Luba Kassova | September 29, 2021
Is society and feminism letting housewives down? Is society and feminism letting housewives down?

I interviewed a woman recently who defined herself as a housewife and mother of four. She shared with me that although she loved her full-time role, she felt archaic because in her view, being a housewife and a stay-at-home mother was not recognised as a profession any more. Was it ever… I wondered.

“You know, when my children were young, the housewife and a [stay-at-home] mother was still kind of a recognised position, but through the societal changes in the last few years this is not the case any more. It is socially unacceptable because society now puts women and men as equals, and, personally I feel like my life and my job as a mother, as a housewife is not there anymore, it’s not recognised or valued anymore. This makes me feel like an ancient person from another century. It makes me feel old.”

I was deeply struck by this perspective because it shone a light on my own prejudice and on the unfairness of the times we live in where neither governments nor societies, nor many feminists value housewives and stay-at-home mothers.

A lot has been written, including by me in The Missing Perspectives of Women in COVID-19 News, about women bearing the brunt of the disruption caused by the pandemic. In the absence of the usual support networks, it was more often than not women who were forced to step back from their careers and stay at home to look after their nursery- or school-aged children. Women lost both income and status but did not gain any respect. A greater awareness of the role of primary caregivers, and indeed the relentlessness of the work they do, has not led to any particular recognition in society of the need to remunerate women for this.

At the same time, many feminists cannot accommodate the notion of a woman who chooses to stay at home with her children and enjoys being a homemaker, in the process making herself dependent on her husband’s earnings. Somehow, equality is only seen going in one direction – women being more like men, rather than men becoming more like women. The dominant equality narratives do not encourage men to become stay-at-home dads or enjoy being homemakers while their children are young. And perhaps they should, as much as they encourage women to go out and work; to take leadership positions; to express their repressed voices through their jobs, through higher education, through arts and crafts.

The metrics we typically use to evaluate gender equality in the economic sphere are things like the proportion of women who participate in the labour workforce or higher education, the proportion who are in senior leadership roles, the gender pay gap, etc. All these metrics are critically important! But we should also start measuring the proportion of men who are stay-at-home dads, who are homemakers. Because these are big jobs too. And someone has to do them … at least part-time.

Isn’t feminism about women having a choice? I was again challenged to confront my prejudices around this at a recent book festival in London. In an interview, Jennifer Nansubuga Mukambi, author of The First Woman, put forward her view that feminism was getting it wrong when it came to women whose choice was to look after their children. Feminism, she contended, sees these women as “limited”. It made me remember the times in the past when I had caught myself feeling slightly sorry for stay-at-home mothers, as if they were victims of an unfair society, forgetting that perhaps for some of them this genuinely was a personal choice.

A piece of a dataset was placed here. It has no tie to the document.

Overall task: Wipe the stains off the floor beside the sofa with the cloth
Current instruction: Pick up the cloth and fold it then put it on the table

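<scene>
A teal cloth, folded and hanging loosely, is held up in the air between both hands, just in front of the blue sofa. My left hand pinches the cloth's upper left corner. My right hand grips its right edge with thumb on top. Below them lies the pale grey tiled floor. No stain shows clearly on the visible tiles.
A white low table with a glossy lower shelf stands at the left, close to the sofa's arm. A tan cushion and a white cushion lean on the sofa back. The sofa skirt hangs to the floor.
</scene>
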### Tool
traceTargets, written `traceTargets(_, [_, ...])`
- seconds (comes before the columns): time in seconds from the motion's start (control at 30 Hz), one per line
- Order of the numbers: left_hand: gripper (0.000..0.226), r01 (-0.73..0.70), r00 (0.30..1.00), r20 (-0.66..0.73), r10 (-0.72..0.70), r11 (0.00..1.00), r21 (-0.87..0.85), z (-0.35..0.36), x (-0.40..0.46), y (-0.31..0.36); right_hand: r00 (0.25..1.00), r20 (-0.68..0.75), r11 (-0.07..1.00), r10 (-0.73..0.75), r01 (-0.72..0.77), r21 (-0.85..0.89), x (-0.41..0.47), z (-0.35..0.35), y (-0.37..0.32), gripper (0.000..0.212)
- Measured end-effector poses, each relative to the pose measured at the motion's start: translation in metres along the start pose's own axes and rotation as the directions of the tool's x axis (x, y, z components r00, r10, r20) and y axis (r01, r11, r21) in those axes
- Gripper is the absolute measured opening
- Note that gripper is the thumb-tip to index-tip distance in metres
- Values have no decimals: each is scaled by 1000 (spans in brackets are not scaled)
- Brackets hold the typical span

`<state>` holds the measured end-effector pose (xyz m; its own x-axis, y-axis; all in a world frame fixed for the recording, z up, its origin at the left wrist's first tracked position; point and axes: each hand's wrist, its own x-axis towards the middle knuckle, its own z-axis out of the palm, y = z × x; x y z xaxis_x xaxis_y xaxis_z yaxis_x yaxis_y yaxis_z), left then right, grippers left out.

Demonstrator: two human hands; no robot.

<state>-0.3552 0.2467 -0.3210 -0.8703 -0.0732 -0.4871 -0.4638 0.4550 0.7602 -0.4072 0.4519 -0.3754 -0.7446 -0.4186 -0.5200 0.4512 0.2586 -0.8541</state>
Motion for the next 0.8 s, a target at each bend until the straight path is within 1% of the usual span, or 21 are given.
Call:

What society and feminists should advocate for is an equality that goes in both directions: for women to attain that which has been a man’s privilege for centuries, but also for men to take the lead in domestic life, which has been a woman’s domain for centuries. Gender equality can only be achieved once we embrace all roles that women, men or people of any gender choose, without overlaying them with our own judgements of which ones are worthy and which are not. We will know we have succeeded once anyone can make the choice of being a homemaker or a stay-at-home parent, and be respected as well as remunerated for it.